Its the great equalizer. I see it as a help desk for your life. It is sort of like your grandmother's advice. "Oh dear. If it hurts so much, why not see the doctor?" Or, "Oh my precious, you don't have to take that from that man. You are better than that. Dump the motherfucker and see a lawyer, ya hear?"
posted by JohnnyGunn at 5:15 PM on January 9, 2010 [4 favorites]


It tastes metallic, like a mouthful of quarters.

Seriously, though, they can go to the website themselves if they want to know about it; I'd just say it's a website with people asking and answering questions, somewhat like yahoo answers, but it's got effective moderation, and you need a credit card and $5 to be able to make posts.
posted by Mike1024 at 5:17 PM on January 9, 2010


It's pretty funny. All of my friends know about it, because I'm always saying "That's a good question for Ask Metafilter." Or "I've got to AskMeta."

But basically, I just tell my friends that there's smart people on the site.

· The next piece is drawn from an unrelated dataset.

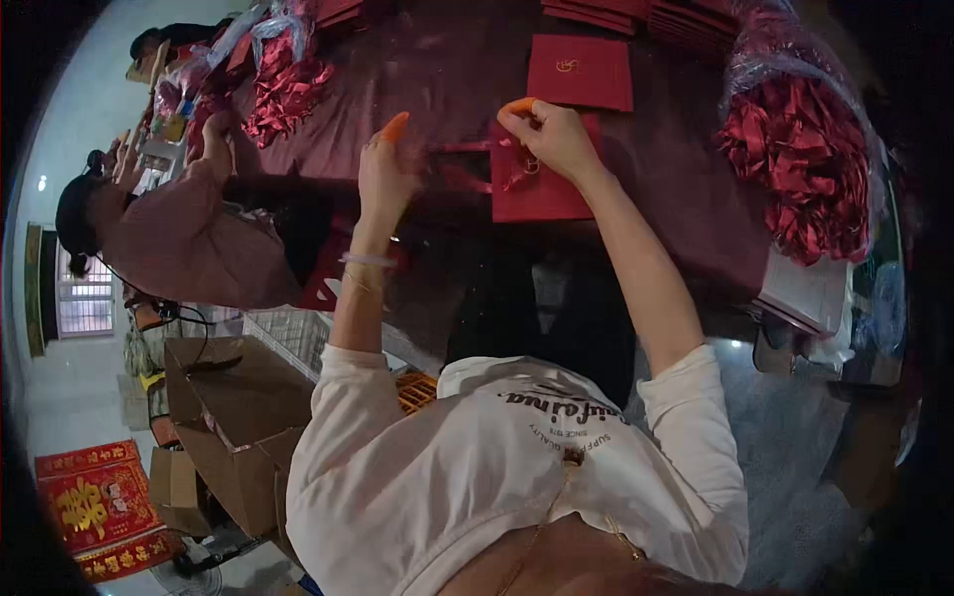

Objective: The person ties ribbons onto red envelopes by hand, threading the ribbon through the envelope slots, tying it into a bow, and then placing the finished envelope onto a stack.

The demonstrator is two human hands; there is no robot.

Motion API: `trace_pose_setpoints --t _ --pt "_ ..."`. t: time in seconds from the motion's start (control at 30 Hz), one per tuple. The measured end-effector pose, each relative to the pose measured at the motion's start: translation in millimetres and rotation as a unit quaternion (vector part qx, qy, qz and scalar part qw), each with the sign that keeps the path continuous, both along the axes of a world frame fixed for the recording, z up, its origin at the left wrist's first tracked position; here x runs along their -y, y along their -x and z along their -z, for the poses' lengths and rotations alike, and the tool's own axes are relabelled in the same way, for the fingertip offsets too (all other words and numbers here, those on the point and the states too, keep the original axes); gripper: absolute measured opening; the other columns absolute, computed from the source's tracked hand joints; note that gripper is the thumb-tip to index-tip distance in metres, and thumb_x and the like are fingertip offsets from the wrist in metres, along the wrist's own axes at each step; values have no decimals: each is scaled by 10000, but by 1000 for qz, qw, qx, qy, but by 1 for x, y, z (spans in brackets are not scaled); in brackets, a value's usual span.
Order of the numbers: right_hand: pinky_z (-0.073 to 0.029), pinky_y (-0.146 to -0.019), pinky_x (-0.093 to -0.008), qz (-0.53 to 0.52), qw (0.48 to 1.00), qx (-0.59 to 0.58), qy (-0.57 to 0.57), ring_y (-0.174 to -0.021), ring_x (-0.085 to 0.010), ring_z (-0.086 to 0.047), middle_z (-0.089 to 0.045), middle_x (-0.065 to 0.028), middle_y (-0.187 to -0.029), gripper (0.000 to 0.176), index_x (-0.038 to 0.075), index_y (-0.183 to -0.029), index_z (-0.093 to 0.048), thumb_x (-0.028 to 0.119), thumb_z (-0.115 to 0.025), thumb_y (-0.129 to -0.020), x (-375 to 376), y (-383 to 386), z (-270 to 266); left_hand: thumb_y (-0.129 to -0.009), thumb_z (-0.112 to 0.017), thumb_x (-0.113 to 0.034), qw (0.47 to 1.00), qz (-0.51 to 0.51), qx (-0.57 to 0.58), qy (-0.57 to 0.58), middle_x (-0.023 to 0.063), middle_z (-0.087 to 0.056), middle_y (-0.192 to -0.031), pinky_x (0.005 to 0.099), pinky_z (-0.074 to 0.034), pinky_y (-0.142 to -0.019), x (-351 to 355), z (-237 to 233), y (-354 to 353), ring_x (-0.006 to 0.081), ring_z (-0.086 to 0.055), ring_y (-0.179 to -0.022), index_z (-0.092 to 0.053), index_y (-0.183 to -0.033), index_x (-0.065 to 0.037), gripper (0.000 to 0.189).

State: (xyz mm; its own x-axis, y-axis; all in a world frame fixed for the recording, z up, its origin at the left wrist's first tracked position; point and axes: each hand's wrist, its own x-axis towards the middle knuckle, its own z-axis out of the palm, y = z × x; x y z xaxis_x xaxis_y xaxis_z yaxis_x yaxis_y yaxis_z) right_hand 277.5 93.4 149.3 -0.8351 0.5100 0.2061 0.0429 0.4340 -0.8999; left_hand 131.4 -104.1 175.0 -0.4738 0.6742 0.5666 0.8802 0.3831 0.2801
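A red card or folder (571,204) with gold print lies at the table's front edge, below my right hand (550,134). My right thumb and an orange-covered fingertip are closed in a pinch above its upper part; what they hold, if anything, is too small to make out. A crumpled piece of red ribbon (519,177) lies across the card. To the left, my left hand (388,174) is raised over the table edge, an orange cover on one digit. Motion blurs its other fingers. A blurred red strip (459,148) shows between the hands.
Another red card (581,72) lies just beyond. Stacks of red cards (596,12) stand at the back. Bagged red ribbons (795,159) lie at right, another bunch (283,94) at left. A co-worker (199,238) works at left. Cardboard boxes (234,397) stand on the floor.
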Motion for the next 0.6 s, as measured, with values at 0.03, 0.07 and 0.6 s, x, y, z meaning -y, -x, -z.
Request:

And you don't get retarded answers like Yahoo.
posted by hazyspring at 5:25 PM on January 9, 2010


My ex asked me what this website was that I was always using and I explained AskMe as a place where random people can ask questions and get answers from other random people and she was like, "Oh, so it's a bunch of people making up bullshit and passing it off as expert advice." She was a librarian and softened her stance when I explained how big a presence librarians play in the site, but was overall still suspicious of its value. Though, I think her opinion was influenced by her suspicion of the amount of time I spent on the site, like she was worried I was meeting women here. That's honestly the only non-user I've ever mentioned Metafilter to. Most of my friends in Philly aren't very computer savvy, a lot of them aren't college grads, so I generally avoid getting into explanations about Metafilter and typically ask Mefites who meet my friends not to bring it up because it would just be really alien and would take too much explaining and contextualizing.
posted by The Straightener at 5:29 PM on January 9, 2010


A large crowd of worldly and fairly intelligent adults take pride in giving you helpful answers to real world adult questions.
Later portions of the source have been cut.